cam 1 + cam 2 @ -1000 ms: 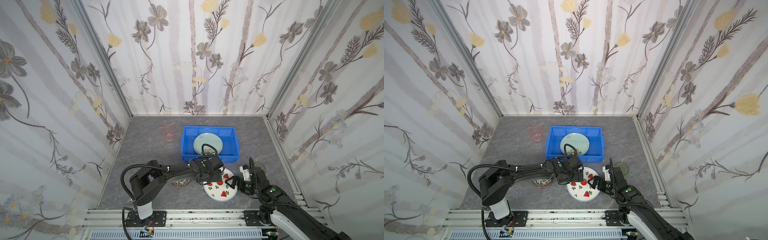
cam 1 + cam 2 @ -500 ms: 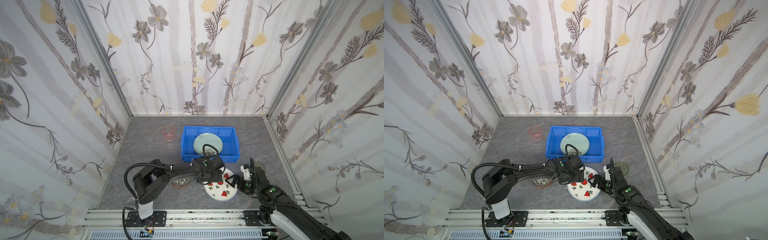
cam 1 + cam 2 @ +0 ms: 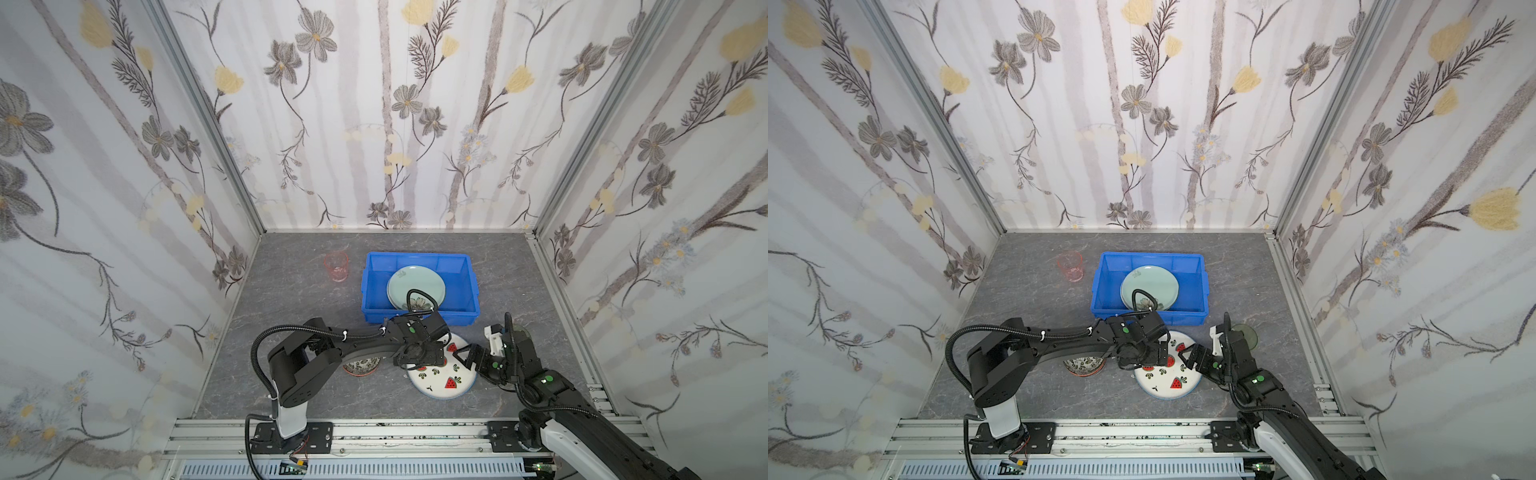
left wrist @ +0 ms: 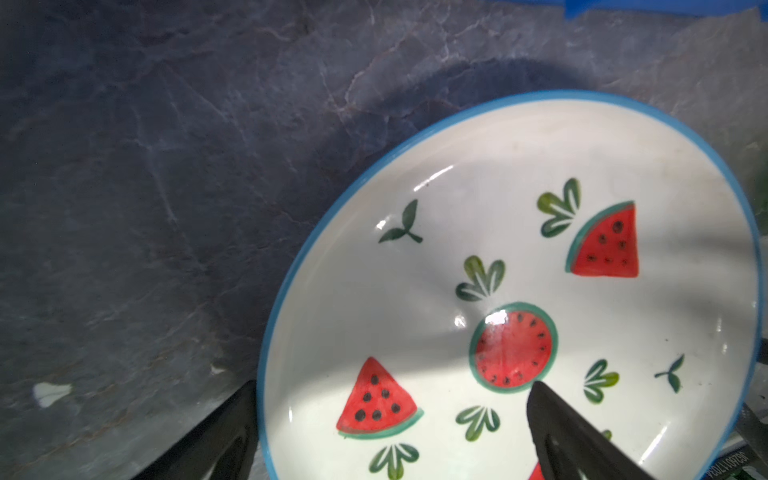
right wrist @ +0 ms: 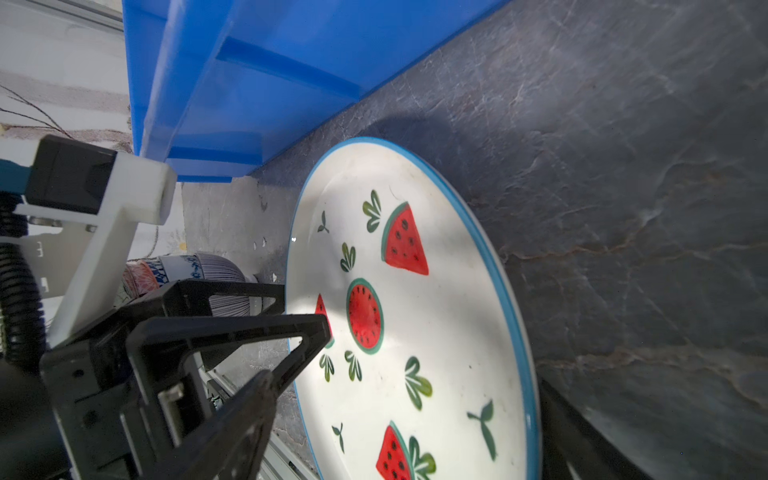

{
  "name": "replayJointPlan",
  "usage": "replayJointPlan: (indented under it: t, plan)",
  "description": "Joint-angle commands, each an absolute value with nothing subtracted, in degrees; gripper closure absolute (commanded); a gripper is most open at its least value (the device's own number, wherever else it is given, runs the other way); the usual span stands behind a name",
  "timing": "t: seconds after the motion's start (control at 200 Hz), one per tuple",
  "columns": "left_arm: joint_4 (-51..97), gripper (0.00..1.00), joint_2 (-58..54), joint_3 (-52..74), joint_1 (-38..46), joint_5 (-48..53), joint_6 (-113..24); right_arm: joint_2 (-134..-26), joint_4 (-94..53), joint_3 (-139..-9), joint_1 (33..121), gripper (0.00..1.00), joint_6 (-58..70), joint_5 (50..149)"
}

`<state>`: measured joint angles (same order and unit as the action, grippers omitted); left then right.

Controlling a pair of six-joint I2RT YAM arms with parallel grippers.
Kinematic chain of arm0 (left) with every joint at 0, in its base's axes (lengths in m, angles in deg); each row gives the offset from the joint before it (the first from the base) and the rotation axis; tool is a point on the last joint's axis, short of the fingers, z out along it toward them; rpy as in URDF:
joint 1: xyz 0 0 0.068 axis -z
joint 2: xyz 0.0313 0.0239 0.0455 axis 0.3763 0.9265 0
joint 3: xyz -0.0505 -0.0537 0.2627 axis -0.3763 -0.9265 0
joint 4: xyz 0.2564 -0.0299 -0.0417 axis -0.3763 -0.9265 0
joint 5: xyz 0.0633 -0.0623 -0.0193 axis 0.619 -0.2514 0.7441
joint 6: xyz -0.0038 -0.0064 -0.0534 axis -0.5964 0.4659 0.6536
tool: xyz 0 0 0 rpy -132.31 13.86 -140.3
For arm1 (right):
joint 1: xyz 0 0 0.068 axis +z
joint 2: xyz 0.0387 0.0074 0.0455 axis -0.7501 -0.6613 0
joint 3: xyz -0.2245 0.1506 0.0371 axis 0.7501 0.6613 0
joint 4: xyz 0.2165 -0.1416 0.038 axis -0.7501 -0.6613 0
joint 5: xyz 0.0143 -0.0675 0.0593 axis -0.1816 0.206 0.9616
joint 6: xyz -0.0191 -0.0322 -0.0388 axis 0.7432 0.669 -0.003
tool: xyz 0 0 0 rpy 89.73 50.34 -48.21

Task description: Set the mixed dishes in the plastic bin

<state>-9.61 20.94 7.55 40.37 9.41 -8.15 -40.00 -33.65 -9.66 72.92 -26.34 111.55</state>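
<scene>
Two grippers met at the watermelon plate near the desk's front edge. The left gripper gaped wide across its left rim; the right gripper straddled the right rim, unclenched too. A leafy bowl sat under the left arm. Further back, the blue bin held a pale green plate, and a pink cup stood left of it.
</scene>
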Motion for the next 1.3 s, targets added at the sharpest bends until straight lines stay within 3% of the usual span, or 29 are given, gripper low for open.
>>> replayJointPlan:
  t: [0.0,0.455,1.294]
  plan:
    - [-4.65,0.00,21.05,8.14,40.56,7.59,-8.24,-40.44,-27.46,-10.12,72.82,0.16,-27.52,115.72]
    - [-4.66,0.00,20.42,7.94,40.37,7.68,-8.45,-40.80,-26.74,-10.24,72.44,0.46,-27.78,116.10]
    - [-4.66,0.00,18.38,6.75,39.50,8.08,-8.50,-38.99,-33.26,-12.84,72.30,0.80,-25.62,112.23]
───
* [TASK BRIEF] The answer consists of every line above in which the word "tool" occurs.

* [TASK OUTPUT]
Kinematic chain of arm0 (left) with every joint at 0, in its base's axes (lengths in m, angles in deg); each row gives the offset from the joint before it (the first from the base) and the rotation axis; tool is a point on the last joint's axis, short of the fingers, z out along it toward them; rpy as in URDF:
tool: xyz 0 0 0 rpy -132.31 13.86 -140.3
tool: xyz 0 0 0 rpy 89.73 50.34 -48.21

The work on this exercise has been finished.